Food for thought. If you run trinity type retirement studies and you put ~25% of your money in international, you have a 4.3% SWR instead of a 4%. You can decide if an almost 10% increase is worth it or not.

Fascinating! Source?

I can't find the paper but here is a similiar one: http://raddr-pages.com/research/InternationalDiversificationImprovesSWR.htm . The idea is basically that the 70s are the rate limiting factor so if you shove in something that did better the than US large caps you can up the rate.

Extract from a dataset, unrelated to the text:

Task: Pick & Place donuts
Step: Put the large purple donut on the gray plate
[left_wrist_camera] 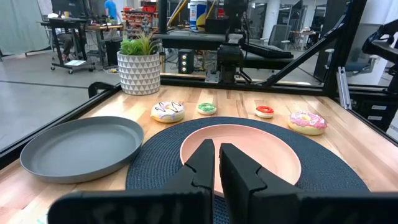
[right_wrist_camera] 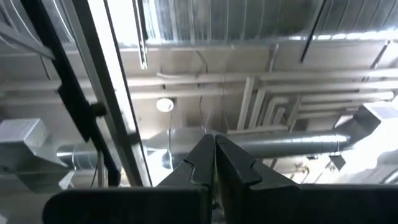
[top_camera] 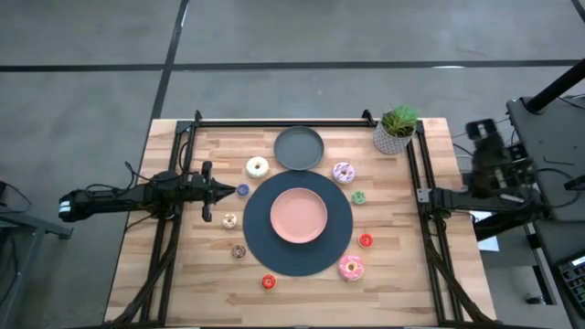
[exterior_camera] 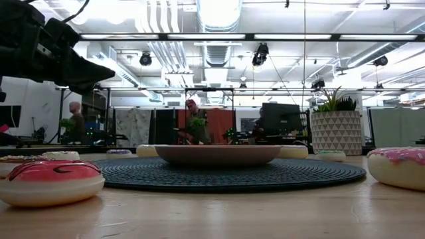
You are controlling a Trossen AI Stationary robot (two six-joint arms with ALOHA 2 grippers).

To help understand this, mess around with portfoliovisualizer. Since 1972, US(10.35) and international(10.44) have had pretty much the same return.But look at the following charts which show what happens if your taking 4.5%/yr out of 50/50 stock/bond portfolios (note if the data went back to 1966 it would be worse)

http://www.portfoliovisualizer.com/backtest-asset-class-allocation?s=y&mode=2&annualOperation=2&endYear=2013&initialAmount=10000&TotalBond3=50&TotalBond2=50&TotalBond1=50&IntlStockMarket2=50&IntlStockMarket3=25&portfolio3=Custom&portfolio2=Custom&portfolio1=Custom&TotalStockMarket3=25&TotalStockMarket1=50&annualAdjustment=500&startYear=1972

Note how the US guy goes bankrupt in 2008 while the international (30x of expenses) and diversified(~15 years of expenses) are still going strong. This isn't saying international is better than US. That is just a random timing thing of starting when the US was weak and international was strong. You either gamble you can make that call correctly or you diversify.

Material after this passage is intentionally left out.